[Start of Attachment]

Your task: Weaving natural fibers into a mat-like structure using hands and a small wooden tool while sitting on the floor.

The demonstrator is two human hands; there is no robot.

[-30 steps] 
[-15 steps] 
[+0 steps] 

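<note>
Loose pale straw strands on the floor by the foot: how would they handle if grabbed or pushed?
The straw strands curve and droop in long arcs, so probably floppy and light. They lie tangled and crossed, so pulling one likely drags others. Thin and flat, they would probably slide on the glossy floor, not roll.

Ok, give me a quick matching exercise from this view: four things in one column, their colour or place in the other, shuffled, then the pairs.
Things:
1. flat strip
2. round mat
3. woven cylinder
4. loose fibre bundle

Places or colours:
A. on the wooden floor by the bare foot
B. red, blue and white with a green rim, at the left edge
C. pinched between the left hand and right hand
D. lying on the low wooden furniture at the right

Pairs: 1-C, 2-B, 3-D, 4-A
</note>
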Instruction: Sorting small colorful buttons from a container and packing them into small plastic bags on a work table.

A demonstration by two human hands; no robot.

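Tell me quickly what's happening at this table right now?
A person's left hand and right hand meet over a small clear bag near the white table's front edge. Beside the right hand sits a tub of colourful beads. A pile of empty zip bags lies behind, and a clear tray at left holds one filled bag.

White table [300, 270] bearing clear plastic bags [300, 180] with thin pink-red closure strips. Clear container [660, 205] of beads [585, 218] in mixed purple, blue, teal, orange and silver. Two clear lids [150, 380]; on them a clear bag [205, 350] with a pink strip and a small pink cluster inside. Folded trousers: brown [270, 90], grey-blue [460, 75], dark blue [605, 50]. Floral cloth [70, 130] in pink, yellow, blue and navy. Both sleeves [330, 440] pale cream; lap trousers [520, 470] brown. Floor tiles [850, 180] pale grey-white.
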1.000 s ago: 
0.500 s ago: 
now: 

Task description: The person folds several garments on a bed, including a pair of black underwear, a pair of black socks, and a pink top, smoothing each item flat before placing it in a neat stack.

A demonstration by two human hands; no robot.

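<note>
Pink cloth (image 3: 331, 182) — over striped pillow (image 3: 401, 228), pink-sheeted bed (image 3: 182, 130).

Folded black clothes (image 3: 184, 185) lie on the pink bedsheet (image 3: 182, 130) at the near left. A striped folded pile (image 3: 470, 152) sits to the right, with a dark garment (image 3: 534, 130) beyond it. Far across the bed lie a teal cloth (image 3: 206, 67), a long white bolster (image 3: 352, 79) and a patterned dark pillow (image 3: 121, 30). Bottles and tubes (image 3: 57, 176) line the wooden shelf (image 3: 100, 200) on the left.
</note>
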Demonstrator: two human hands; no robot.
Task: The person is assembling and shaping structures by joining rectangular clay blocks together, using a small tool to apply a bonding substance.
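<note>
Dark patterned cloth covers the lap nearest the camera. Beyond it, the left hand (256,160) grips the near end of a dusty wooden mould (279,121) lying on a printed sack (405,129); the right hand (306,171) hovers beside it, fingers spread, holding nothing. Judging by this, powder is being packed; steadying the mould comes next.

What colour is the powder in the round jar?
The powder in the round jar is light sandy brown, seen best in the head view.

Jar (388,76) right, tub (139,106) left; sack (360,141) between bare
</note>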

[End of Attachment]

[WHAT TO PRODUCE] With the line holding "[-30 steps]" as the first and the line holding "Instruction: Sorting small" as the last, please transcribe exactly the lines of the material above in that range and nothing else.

[ANSWER FOR THE TASK]
[-30 steps] 
[-15 steps] 
[+0 steps] 

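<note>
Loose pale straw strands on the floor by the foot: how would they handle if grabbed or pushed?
The straw strands curve and droop in long arcs, so probably floppy and light. They lie tangled and crossed, so pulling one likely drags others. Thin and flat, they would probably slide on the glossy floor, not roll.

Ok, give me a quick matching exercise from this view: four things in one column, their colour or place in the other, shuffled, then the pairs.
Things:
1. flat strip
2. round mat
3. woven cylinder
4. loose fibre bundle

Places or colours:
A. on the wooden floor by the bare foot
B. red, blue and white with a green rim, at the left edge
C. pinched between the left hand and right hand
D. lying on the low wooden furniture at the right

Pairs: 1-C, 2-B, 3-D, 4-A
</note>
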Instruction: Sorting small colorful buttons from a container and packing them into small plastic bags on a work table.

What appears above is the full answer.